Items from a dataset:
%%

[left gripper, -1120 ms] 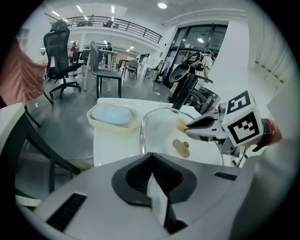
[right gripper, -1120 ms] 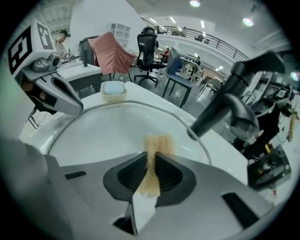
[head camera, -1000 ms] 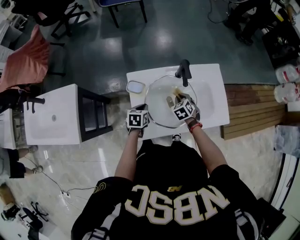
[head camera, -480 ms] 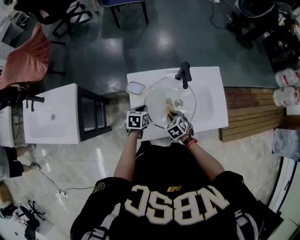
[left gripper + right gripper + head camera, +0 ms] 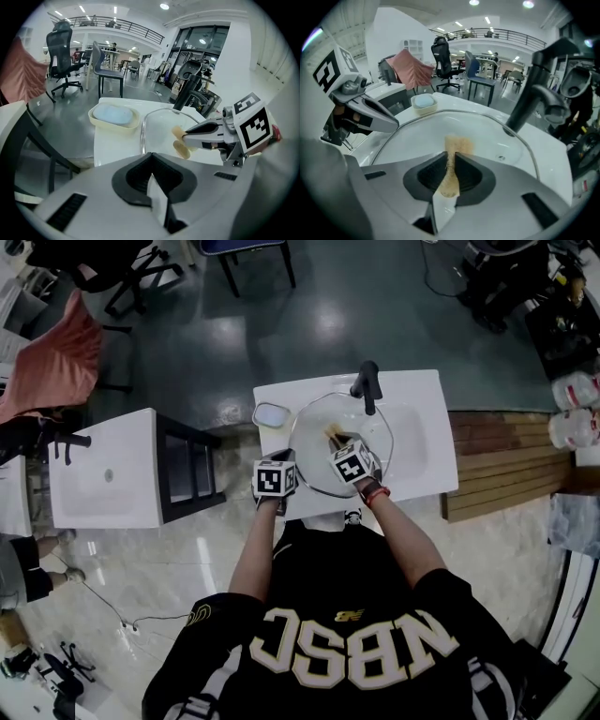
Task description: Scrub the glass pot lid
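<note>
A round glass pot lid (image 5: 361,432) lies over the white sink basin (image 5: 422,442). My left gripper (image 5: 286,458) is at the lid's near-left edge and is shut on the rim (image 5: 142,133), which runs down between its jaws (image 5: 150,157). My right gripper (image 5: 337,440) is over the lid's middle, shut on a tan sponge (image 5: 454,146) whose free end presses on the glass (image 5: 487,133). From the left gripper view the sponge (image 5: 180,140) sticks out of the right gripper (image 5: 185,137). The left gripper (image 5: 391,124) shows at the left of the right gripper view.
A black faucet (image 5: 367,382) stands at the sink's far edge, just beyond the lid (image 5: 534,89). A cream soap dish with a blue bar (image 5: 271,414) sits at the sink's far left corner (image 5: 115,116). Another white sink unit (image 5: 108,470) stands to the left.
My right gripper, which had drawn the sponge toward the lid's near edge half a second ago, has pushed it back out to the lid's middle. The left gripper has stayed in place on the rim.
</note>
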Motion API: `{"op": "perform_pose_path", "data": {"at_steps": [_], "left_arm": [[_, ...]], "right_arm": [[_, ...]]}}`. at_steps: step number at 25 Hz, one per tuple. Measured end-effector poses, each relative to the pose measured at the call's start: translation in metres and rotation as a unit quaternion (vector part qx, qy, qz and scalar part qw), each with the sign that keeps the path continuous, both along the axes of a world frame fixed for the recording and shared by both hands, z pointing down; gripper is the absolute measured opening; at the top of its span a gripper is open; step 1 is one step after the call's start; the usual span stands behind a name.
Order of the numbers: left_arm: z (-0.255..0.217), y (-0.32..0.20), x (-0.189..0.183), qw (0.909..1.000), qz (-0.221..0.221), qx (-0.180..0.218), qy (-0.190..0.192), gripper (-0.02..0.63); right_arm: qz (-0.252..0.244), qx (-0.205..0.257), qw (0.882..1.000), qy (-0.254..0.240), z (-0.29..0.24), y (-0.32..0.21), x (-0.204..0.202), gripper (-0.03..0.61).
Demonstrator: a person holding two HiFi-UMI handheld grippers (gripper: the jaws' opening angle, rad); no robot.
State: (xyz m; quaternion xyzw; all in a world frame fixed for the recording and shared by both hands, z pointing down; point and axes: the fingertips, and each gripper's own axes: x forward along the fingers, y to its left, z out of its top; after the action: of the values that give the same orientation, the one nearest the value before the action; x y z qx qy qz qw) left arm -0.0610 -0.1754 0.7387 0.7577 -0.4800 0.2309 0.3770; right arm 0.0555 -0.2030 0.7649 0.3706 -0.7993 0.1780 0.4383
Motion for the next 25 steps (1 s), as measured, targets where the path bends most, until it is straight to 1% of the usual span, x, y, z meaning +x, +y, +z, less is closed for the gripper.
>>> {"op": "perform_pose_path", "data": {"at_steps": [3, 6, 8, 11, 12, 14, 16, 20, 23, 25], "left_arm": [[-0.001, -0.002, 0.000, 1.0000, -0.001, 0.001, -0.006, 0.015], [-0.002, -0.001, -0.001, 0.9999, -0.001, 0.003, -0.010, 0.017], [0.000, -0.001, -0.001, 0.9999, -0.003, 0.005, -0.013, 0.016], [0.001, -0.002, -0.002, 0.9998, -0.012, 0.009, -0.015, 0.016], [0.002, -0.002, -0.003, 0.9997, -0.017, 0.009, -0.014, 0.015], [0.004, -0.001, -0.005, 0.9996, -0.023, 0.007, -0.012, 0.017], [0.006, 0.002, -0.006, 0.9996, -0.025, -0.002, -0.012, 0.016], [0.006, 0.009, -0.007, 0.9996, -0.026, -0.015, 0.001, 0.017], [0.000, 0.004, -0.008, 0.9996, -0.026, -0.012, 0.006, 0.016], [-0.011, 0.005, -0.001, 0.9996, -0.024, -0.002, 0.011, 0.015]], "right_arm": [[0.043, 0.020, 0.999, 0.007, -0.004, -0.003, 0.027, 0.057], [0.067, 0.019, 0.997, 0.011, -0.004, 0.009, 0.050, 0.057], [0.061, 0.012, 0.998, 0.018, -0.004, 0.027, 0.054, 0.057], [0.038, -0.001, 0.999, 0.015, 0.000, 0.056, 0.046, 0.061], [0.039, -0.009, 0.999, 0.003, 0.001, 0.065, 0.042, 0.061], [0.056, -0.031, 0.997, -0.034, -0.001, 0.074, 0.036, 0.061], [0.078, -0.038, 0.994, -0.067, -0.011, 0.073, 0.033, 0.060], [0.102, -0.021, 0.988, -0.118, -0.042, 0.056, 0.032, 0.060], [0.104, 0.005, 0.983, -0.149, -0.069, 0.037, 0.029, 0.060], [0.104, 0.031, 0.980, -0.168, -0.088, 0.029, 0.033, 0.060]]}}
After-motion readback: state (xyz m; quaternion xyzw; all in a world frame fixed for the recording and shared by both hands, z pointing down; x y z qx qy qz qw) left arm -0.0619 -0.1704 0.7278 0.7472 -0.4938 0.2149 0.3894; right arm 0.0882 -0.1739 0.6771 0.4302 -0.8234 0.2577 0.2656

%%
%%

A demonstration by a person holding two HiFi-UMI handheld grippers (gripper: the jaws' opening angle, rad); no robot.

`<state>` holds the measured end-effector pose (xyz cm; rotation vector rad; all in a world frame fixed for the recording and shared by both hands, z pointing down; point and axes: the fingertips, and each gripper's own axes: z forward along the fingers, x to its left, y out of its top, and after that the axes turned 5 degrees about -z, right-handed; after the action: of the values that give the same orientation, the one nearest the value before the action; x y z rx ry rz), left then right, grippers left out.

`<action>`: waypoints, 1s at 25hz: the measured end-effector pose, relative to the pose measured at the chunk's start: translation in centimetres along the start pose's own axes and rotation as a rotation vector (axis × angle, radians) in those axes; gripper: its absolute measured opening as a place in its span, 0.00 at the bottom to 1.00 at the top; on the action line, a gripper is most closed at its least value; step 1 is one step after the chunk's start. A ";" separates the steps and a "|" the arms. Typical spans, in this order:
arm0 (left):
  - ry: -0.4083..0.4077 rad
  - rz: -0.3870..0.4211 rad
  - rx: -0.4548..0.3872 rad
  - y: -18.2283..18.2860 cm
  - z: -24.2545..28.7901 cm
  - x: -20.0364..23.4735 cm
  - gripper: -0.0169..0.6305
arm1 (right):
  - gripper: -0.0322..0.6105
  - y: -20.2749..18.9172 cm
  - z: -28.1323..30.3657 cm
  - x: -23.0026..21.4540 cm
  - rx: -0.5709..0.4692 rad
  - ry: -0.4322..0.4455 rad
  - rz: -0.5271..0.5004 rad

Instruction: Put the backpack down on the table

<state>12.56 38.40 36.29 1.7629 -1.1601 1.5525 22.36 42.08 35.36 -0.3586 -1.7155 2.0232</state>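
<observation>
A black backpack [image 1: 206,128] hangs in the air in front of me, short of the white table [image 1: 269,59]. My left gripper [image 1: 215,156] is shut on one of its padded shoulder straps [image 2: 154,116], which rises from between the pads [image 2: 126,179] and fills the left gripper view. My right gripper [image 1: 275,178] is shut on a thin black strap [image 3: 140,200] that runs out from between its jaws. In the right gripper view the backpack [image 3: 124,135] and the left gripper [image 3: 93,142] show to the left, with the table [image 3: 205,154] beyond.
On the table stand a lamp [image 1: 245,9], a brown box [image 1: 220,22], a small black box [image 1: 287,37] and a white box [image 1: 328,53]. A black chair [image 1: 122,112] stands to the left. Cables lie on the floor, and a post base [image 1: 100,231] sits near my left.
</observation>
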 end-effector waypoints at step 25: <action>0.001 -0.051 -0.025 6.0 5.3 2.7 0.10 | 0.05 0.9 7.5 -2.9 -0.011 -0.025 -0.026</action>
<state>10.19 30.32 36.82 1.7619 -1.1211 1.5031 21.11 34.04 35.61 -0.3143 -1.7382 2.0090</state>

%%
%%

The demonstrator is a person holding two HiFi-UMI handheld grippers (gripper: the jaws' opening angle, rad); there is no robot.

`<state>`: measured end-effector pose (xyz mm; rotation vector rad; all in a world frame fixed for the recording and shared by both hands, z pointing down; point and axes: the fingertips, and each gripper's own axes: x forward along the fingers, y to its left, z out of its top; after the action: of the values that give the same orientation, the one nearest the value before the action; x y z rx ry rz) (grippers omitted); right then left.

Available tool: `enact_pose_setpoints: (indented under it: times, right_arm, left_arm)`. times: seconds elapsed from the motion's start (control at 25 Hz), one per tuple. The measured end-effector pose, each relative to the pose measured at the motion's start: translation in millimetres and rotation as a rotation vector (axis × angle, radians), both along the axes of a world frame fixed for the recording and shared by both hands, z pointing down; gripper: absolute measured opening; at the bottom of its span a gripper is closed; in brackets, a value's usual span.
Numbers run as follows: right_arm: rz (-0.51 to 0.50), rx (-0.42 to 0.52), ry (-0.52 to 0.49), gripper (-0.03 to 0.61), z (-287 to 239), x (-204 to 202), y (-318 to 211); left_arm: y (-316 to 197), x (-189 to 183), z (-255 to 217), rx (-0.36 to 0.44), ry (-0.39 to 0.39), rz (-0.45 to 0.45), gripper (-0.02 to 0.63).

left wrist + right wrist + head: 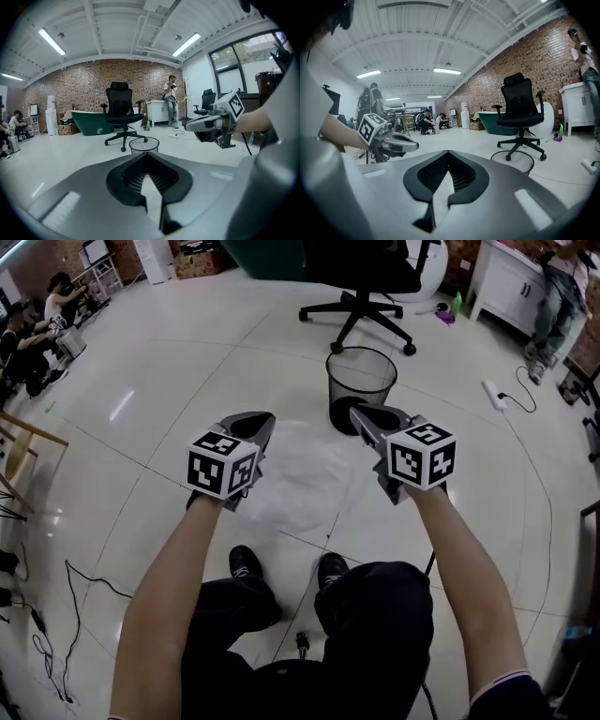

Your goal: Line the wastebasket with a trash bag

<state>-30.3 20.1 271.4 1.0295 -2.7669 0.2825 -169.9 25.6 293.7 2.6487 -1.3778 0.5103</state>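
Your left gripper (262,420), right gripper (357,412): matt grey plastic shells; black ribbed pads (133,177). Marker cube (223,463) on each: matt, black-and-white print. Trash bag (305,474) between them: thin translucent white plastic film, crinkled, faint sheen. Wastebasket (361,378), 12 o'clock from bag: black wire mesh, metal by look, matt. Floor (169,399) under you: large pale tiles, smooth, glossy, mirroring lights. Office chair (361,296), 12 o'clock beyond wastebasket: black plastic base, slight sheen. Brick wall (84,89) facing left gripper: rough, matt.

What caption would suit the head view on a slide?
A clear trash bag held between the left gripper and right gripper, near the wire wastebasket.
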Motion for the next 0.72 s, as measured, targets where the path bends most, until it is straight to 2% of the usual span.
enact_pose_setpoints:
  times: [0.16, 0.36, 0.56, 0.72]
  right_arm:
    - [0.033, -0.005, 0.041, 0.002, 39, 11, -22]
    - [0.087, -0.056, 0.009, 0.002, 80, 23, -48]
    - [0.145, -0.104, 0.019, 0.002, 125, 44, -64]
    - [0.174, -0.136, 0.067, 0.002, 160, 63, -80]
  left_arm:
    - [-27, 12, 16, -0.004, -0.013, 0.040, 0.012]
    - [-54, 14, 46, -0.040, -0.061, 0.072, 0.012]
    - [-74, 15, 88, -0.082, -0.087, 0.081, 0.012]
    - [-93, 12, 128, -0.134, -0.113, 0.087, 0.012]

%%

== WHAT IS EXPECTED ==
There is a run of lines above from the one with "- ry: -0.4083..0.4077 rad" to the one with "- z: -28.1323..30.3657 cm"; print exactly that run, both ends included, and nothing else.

== THE COMPLETED TASK ==
  - ry: -0.4083..0.4077 rad
  - rz: -0.3870..0.4211 rad
  - rx: -0.4548..0.3872 rad
  - y: -18.2283..18.2860 cm
  - z: -24.2545..28.7901 cm
  - x: -20.0364..23.4735 cm
  - gripper: -0.0169..0.6305
arm1 (right):
  - gripper: -0.0322..0.6105
  - y: -20.2749..18.9172 cm
  - z: -28.1323..30.3657 cm

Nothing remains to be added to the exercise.